[Entries taken from a collection]
===============

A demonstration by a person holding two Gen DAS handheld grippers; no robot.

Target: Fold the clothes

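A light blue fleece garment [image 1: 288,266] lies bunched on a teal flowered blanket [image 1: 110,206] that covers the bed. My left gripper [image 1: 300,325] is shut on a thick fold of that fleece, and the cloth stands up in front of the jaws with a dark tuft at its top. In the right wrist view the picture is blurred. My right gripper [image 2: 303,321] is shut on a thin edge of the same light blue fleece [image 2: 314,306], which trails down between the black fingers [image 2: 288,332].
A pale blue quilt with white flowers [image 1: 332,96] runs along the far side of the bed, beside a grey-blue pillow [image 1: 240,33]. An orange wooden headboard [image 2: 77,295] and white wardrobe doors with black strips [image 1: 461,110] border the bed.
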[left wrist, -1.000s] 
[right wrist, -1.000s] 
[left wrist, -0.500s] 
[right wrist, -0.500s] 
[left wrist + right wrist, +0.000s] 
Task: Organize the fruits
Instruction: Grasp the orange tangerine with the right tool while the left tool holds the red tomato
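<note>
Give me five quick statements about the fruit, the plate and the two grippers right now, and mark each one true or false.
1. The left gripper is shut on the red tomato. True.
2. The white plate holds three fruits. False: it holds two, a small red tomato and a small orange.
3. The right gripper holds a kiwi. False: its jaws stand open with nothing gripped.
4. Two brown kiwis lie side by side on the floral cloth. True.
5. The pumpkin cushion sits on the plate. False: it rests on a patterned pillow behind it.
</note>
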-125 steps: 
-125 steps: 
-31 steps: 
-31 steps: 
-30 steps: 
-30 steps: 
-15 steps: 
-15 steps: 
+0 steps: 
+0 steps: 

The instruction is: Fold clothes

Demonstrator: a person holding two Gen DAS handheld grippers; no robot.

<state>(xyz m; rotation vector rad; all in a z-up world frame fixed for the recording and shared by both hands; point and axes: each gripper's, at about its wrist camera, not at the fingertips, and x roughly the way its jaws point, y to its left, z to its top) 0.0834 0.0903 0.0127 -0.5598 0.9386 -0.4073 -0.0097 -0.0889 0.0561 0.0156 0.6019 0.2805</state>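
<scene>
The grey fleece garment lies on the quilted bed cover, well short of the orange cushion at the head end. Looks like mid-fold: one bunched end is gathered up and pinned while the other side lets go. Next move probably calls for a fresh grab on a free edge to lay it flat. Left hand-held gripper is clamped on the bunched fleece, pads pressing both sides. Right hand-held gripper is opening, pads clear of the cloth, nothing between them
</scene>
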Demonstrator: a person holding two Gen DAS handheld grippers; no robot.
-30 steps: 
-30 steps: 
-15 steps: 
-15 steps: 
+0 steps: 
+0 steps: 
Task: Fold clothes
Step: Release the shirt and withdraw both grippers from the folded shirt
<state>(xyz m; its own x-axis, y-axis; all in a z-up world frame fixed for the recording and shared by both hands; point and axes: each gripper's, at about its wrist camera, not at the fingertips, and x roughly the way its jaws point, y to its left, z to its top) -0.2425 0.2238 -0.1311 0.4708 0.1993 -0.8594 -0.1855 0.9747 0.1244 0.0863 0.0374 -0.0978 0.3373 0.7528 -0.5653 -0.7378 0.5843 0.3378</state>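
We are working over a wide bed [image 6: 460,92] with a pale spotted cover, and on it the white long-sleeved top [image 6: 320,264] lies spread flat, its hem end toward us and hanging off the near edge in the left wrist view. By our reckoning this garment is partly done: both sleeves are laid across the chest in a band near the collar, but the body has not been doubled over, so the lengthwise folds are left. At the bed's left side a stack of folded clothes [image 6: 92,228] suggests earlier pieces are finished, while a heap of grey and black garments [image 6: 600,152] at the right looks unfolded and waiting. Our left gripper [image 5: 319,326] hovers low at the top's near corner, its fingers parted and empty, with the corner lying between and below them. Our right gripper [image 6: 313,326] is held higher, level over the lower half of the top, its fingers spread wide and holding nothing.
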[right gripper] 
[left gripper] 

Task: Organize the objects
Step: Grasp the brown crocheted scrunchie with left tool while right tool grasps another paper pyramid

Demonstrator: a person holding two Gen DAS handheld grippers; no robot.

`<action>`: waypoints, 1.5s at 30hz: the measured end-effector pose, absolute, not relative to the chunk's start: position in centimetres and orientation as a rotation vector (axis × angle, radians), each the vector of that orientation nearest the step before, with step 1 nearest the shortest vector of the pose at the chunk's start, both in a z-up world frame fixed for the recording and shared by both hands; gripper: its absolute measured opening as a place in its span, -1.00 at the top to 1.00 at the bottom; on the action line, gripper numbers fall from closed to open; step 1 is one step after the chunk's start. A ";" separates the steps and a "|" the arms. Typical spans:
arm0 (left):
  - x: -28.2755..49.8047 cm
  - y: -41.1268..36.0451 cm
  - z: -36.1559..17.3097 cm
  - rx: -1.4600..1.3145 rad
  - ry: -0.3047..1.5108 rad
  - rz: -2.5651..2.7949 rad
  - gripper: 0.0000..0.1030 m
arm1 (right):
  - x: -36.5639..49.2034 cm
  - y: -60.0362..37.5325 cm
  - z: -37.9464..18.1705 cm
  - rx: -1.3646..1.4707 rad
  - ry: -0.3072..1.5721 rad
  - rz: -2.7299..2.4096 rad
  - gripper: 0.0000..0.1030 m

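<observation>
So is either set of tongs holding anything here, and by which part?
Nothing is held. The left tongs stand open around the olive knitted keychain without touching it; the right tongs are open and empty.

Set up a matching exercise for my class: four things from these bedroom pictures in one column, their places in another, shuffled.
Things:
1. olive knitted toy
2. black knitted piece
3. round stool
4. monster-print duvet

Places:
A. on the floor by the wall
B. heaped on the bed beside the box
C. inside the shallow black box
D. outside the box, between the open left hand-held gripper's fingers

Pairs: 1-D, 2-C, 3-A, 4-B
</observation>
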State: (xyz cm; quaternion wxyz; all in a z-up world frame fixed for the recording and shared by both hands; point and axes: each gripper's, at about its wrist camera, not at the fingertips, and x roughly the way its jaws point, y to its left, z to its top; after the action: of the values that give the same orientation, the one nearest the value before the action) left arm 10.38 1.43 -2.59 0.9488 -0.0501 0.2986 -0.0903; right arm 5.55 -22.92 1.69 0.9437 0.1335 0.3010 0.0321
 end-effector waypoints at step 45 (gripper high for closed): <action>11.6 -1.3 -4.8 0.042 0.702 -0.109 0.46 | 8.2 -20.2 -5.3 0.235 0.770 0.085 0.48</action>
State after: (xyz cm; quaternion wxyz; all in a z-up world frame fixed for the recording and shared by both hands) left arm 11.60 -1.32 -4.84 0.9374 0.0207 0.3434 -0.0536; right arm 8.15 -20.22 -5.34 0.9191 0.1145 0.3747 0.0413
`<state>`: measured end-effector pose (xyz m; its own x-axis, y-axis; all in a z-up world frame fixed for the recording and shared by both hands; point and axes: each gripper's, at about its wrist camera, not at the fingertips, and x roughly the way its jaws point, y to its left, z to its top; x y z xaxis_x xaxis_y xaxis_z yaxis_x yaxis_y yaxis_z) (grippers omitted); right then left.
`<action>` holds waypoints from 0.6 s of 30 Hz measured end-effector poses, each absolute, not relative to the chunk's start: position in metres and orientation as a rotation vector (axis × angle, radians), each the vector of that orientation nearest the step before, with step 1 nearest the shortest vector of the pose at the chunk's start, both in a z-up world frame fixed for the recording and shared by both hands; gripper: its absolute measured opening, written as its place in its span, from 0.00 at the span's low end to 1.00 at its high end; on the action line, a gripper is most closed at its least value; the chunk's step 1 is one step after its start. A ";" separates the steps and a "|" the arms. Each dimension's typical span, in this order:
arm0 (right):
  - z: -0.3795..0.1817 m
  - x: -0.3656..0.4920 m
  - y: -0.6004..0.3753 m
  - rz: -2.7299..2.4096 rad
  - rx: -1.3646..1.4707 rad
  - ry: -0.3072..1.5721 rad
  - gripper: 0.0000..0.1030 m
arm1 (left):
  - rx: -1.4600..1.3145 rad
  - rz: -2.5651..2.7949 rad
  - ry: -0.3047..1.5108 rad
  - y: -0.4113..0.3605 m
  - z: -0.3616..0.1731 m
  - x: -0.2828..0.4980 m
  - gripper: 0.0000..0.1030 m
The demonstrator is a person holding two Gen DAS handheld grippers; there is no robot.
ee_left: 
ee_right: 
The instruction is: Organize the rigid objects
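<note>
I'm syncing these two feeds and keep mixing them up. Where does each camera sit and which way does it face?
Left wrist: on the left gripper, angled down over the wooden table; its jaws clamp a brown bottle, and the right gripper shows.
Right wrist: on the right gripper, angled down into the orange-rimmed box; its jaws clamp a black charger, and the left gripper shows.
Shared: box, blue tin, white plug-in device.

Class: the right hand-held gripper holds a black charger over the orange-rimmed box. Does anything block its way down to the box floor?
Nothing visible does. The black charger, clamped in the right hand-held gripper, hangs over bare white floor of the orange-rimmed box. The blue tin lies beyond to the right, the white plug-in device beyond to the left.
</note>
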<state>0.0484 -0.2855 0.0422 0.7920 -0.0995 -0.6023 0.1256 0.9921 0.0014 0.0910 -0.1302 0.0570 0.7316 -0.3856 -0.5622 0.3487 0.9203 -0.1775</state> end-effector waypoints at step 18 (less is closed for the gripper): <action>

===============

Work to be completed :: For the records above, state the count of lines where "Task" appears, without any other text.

Exercise solution :: 3